Image credit: Kathryn Ross
Kathryn showing off ICRAR’s radio antennas in the WA outback

That data runs along a 700km fibre optic line to Pawsey Supercomputing Centre. There, it’s translated into colours we can see, mapped to the strength of the radiation and its wavelength at each point in the sky.

It’s a computer the size of a room doing paint-by-numbers.

This map is called GLEAM, and it shows some galaxies changing wildly – faster than should be possible under the known laws of physics.

This is how Kathryn caught the black holes misbehaving.

“The MWA is a low-frequency telescope. It captures the coolest parts of the jet, the enormous mushroom structures far from the jet’s core.
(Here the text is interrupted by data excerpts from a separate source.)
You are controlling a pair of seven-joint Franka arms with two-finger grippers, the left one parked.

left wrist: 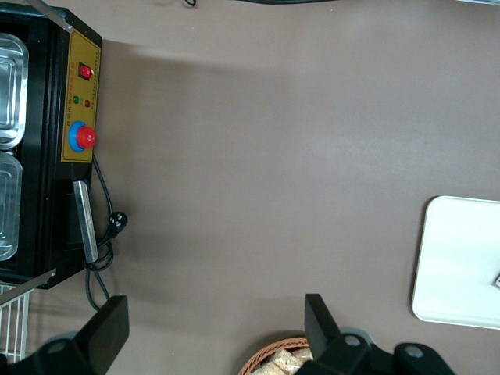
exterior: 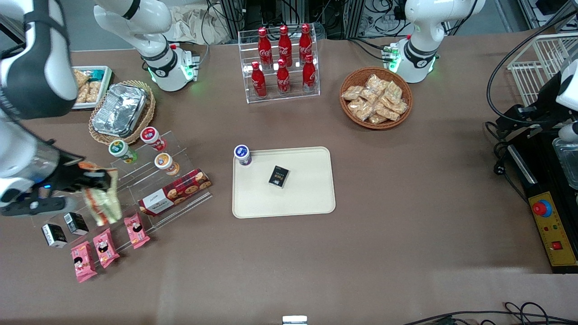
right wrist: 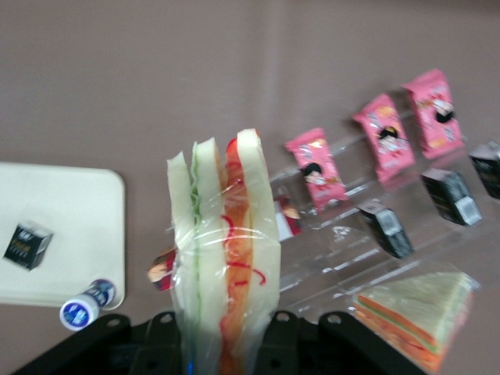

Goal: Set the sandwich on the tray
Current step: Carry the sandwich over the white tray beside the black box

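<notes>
My right gripper (exterior: pixel 92 180) is shut on the sandwich (exterior: pixel 103 203), a clear-wrapped wedge of pale bread with orange-red filling, and holds it above the clear acrylic shelf (exterior: pixel 135 189) at the working arm's end of the table. In the right wrist view the sandwich (right wrist: pixel 226 250) stands between the gripper's (right wrist: pixel 223 344) fingers. The cream-beige tray (exterior: pixel 307 198) lies in the middle of the table, with a small black box (exterior: pixel 278 176) and a small blue-lidded cup (exterior: pixel 243 155) on it. The tray (right wrist: pixel 70 203) also shows in the right wrist view.
A second wedge sandwich (right wrist: pixel 418 312) lies on the shelf. Pink snack packets (exterior: pixel 106 248), black boxes (exterior: pixel 65 228), a cookie box (exterior: pixel 176 192) and small cups (exterior: pixel 151 137) sit on the shelf. A foil container (exterior: pixel 119 109), cola bottle rack (exterior: pixel 282 63) and snack basket (exterior: pixel 375 97) stand farther back.
</notes>
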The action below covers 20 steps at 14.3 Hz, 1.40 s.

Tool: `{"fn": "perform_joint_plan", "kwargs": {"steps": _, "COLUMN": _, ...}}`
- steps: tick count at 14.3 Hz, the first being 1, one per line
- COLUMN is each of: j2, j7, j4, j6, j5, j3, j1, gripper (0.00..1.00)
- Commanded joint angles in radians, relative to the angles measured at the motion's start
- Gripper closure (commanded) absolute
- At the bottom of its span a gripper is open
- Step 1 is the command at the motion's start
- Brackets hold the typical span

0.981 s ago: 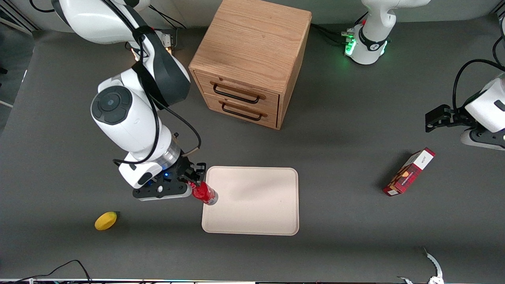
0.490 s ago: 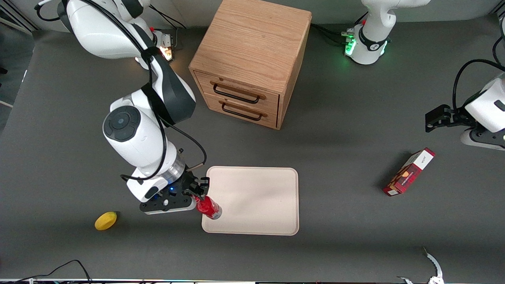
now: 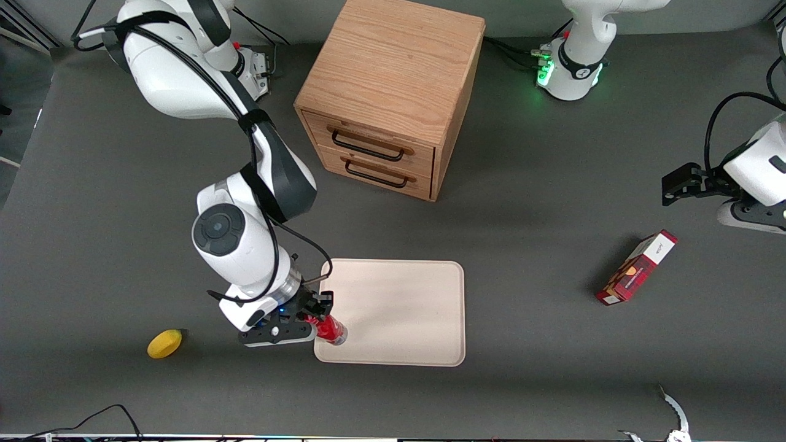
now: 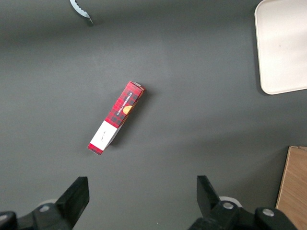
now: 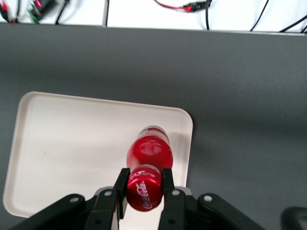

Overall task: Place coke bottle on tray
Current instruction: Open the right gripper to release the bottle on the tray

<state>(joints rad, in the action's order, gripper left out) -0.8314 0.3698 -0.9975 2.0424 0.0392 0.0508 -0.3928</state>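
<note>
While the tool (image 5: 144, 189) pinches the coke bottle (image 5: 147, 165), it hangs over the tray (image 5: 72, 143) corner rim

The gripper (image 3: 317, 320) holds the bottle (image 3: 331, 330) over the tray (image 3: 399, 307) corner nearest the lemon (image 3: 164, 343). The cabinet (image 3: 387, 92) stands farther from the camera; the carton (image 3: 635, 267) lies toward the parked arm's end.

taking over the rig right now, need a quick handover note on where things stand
Gripper: shut on the coke bottle at its cap, over the corner of the tray nearest the front camera, toward the working arm's end.
Done: bottle picked up and carried over the tray.
Cannot tell: whether its base touches the tray.
Left: lower if needed, open the jaws, pull the arm away.
</note>
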Motion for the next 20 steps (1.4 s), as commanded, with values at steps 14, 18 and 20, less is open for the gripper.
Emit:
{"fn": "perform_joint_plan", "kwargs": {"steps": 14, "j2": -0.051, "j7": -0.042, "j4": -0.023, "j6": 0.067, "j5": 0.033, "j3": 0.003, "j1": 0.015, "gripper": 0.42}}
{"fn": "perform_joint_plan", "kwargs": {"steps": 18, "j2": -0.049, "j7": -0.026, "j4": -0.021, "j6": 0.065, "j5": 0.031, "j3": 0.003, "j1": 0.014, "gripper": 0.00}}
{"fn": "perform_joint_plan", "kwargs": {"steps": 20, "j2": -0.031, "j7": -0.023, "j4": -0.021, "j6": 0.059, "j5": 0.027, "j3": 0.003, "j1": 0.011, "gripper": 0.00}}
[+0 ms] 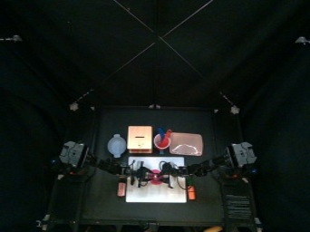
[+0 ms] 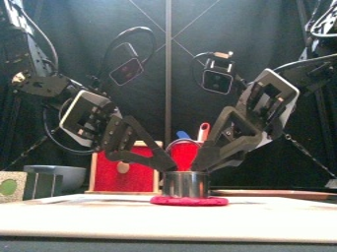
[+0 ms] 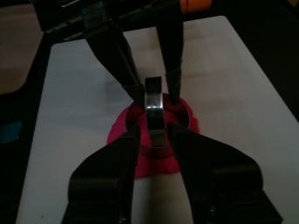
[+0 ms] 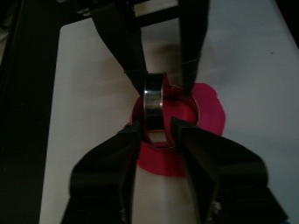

“They’re so big you shouldn’t see anything changing. We predicted these images to be very calm – but some of them weren’t.”

Here’s where the hunt began.

Starlight, burn bright

Astronomers try to make sense of a universe that we still know very little about.

“In radio telescopy, all the radio waves we collect from galaxies are so low energy, it’s equivalent to a handful of rocks falling to the ground,” says Kathryn.

And the distances between galaxies are so huge, we can’t just go over and check when something’s acting strange.

Even the most powerful creature in the universe – a supermassive black hole – has to play by the rules.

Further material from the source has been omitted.